This difficulty, which is associated with surrounding noise, is particularly constraining with "hands-free" devices. In particular, the large distance between the microphone and the speaker gives rise to a relatively high level of noise that makes it difficult to extract the useful signal buried in the noise.

Furthermore, the very noisy surroundings typical of the motor car environment present spectral characteristics that are not steady, i.e. that vary in unforeseeable manner as a function of driving conditions: driving over deformed surfaces or cobblestones, car radio in operation, etc.

Some such devices provide for using a plurality of microphones, generally two microphones, and they obtain a signal with a lower level of disturbances by taking the average of the signals that are picked up, or by performing other operations that are more complex. In particular, a so-called "beamforming" technique enables software means to establish directionality that improves the signal-to-noise ratio, however the performance of that technique is very limited when only two microphones are used.

Furthermore, conventional techniques are adapted above all to filtering noise that is diffuse and steady, coming from around the device and occurring at comparable levels in the signals that are picked up by both of the microphones.

In contrast, noise that is not steady, i.e. that noise varies in unforeseeable manner as a function of time, is not distinguished from speech and is therefore not attenuated.

Unfortunately, in a motor car environment, such non-steady noise that is directional occurs very frequently: a horn blowing, a scooter going past, a car overtaking, etc.

One of the difficulties in filtering such non-steady noise stems from the fact that it presents characteristics in time and in three-dimensional space that are very close to the characteristics of speech, thus making it difficult firstly to estimate whether speech is present (given that the speaker does not speak all the time), and secondly to extract the useful speech signal from a very noisy environment such as a motor vehicle cabin.

OBJECT AND SUMMARY OF THE INVENTION

One of the objects of the invention is to take advantage of the multi-microphone structure of the device in order to detect such non-steady noise in a three-dimensional spatial manner, and then to distinguish amongst all of the non-steady components (also referred to as "transients"), those that are non-steady noise components and those that are speech components, and finally to process the signal as picked up in order to de-noise it in effective manner while minimizing the distortions introduced by the processing.

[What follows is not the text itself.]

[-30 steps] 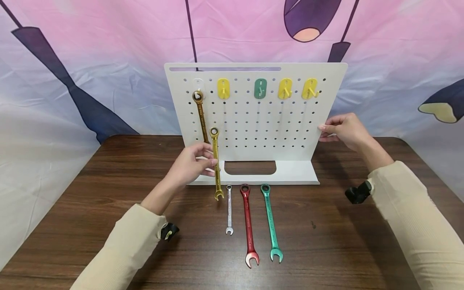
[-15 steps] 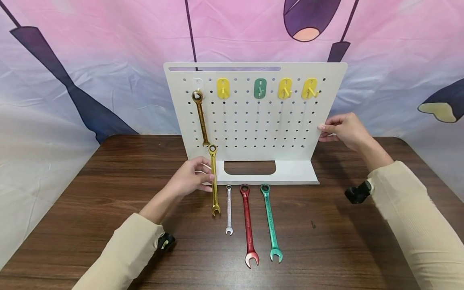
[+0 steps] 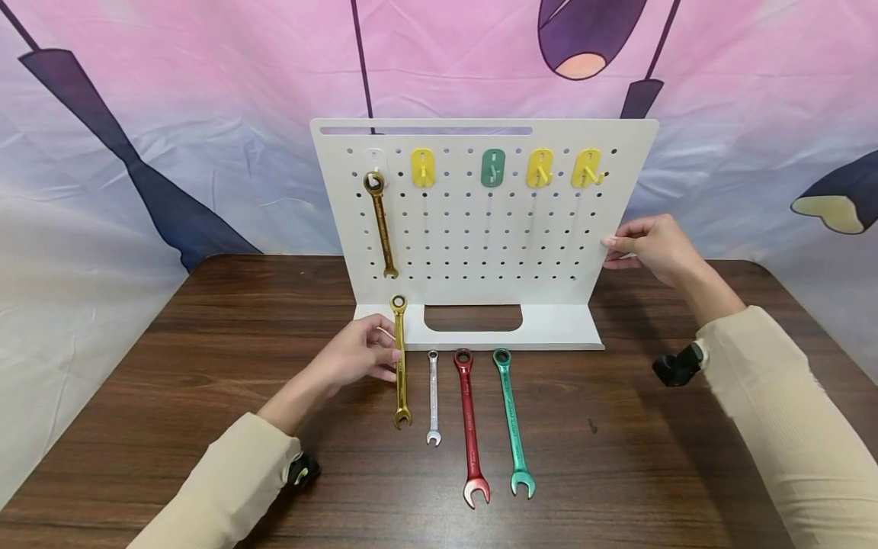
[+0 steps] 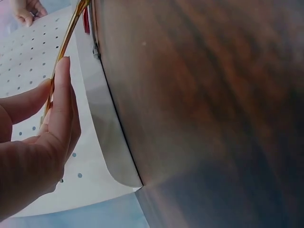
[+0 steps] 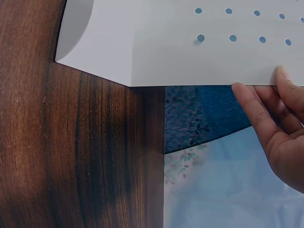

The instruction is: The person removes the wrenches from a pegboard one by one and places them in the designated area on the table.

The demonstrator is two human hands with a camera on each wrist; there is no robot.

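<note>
My left hand (image 3: pixel 360 351) pinches a gold combination wrench (image 3: pixel 401 366) between thumb and fingers, ring end up and open end down, at the front left of the white pegboard (image 3: pixel 480 252). In the left wrist view the thumb and fingertips meet on the shaft of the wrench (image 4: pixel 66 45). My right hand (image 3: pixel 648 245) grips the pegboard's right edge; the right wrist view shows the thumb on the face of the board (image 5: pixel 166 61) and fingers behind it. Another gold wrench (image 3: pixel 382 229) hangs by its ring from the white hook (image 3: pixel 375 162) at the board's upper left.
On the brown table (image 3: pixel 638 457) lie a small silver wrench (image 3: pixel 434 396), a red wrench (image 3: pixel 469 419) and a green wrench (image 3: pixel 511 419), in a row before the board. Yellow hooks (image 3: pixel 423 168) and a green hook (image 3: pixel 492 168) line the board's top. A printed cloth (image 3: pixel 240 152) hangs behind.
My left hand has moved down and toward me with the gold wrench, away from the hanging one, whose lower end now shows fully. The right hand stays on the board's edge.
</note>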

Below, the term "lateral noise" is used to designate directional non-steady noise having an arrival direction that is spaced apart from the arrival direction of the useful signal, and the term "privileged cone" is used to designate the direction or angular sector in three-dimensional space in which the source of the useful signal (speaker's speech) is located relative to the array of microphones. When a sound source is detected as lying outside the privileged cone, that sound is therefore lateral noise, and it is to be attenuated.

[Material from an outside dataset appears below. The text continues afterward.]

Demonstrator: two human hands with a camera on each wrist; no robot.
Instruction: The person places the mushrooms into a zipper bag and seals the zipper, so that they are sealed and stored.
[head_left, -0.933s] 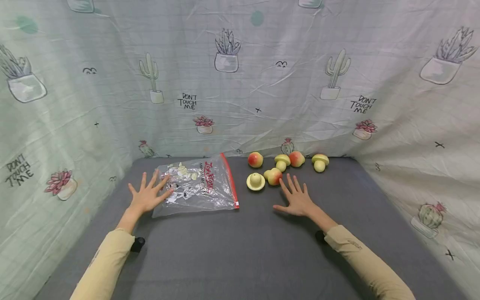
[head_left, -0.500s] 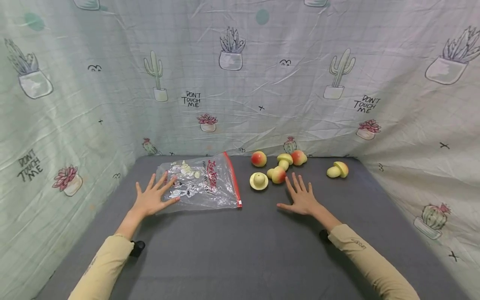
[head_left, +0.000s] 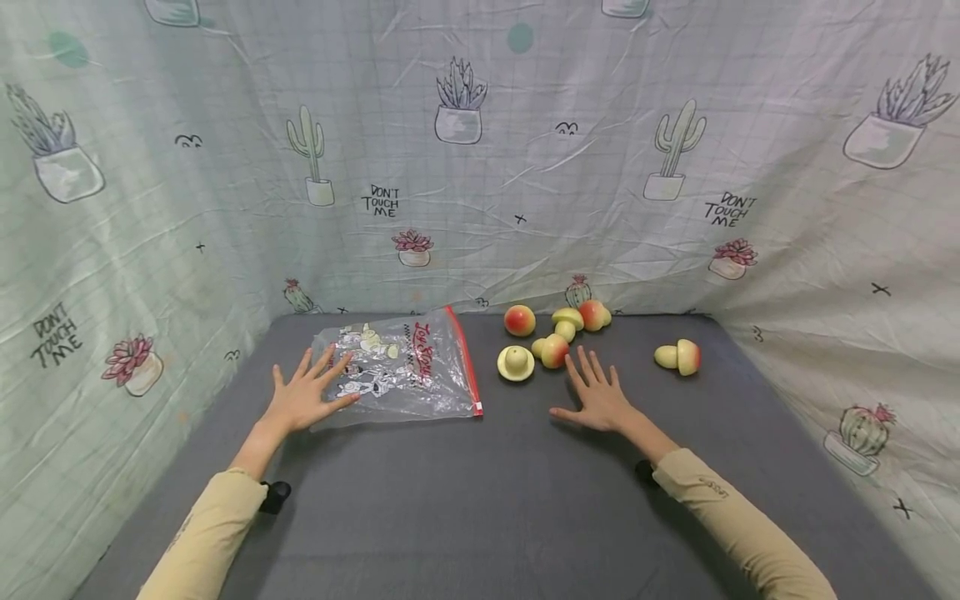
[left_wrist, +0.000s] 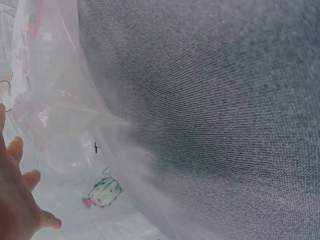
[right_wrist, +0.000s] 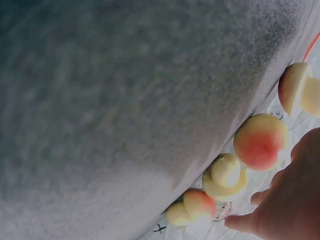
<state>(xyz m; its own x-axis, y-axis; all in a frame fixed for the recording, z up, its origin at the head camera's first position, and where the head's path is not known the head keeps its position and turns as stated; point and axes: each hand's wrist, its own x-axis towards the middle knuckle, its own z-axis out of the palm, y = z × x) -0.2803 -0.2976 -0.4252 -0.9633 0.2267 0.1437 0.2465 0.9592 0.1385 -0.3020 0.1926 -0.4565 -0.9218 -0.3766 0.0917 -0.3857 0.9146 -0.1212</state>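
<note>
Fingers spread, my left hand [head_left: 302, 397] lies over the left edge of a clear zip bag [head_left: 431, 400] with cartoon figures, red lettering and a red zip strip. In the left wrist view, that hand's fingers [left_wrist: 31, 179] show beside the clear plastic. My right hand [head_left: 597, 403] is also spread flat, holding nothing, just in front of a group of toy mushrooms. Its fingertips are close to one mushroom [head_left: 554, 351] with a red and yellow cap. Another mushroom [head_left: 516, 363] sits cap down to the left, stem up. Apart on the right, one mushroom [head_left: 687, 357] lies on its side.
Behind those, more mushrooms [head_left: 520, 320] stand or lie near the back edge of the grey table [head_left: 480, 500]. A pale curtain [head_left: 517, 167] printed with potted cacti hangs at the back and both sides.
The far-right mushroom has rolled to the right and nearer, its cap now facing right. Both hands keep their places, and the head view has shifted slightly.
</note>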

The starting point of the invention consists in associating the non-steady properties in time and frequency with directionality in three-dimensional space in order to detect a type of noise that is otherwise difficult to distinguish from speech, and then to deduce therefore a probability that speech is present, which probability is used in attenuating the noise.

More precisely, the invention provides a method of de-noising a noisy sound signal picked up by a plurality of microphones of a multi-microphone audio device that is operating in noisy surroundings. The noisy sound signal comprises a useful speech component coming from a directional speech source and an unwanted noise component, the noise component itself including a lateral noise component that is non-steady and directional.

By way of example, one such method is disclosed by: I. Cohen, Analysis of two-channel generalized sidelobe canceller (GSC) with post-filtering, IEEE Transactions on Speech and Audio Processing, Vol. 11, No. 6, November 2003, pp. 684-699.

Essentially, and in a manner characteristic of the invention, the method comprises the following processing steps that are performed in the frequency domain:

a) combining a plurality of signals picked up by the corresponding plurality of microphones to form a noisy combined signal;

b) from the noisy combined signal, estimating a pseudo-steady noise component contained in said noisy combined signal;

c) from the pseudo-steady noise component estimated in step b) and from the noisy combined signal, calculating a probability of transients being present in the noisy combined signal;

d) from the plurality of signals picked up by the corresponding plurality of microphones and from the probability of transients being present as calculated in step c), estimating a main arrival direction of transients;

e) from the main arrival direction of transients as estimated in step d), calculating a probability of speech being present on the basis of a three-dimensional spatial criterion suitable for distinguished amongst the transients between useful speech and lateral noise; and

f) from the probability of speech being present as calculated in step e), and from the noisy combined signal, selectively reducing noise by applying variable gain specific to each frequency band and to each time frame.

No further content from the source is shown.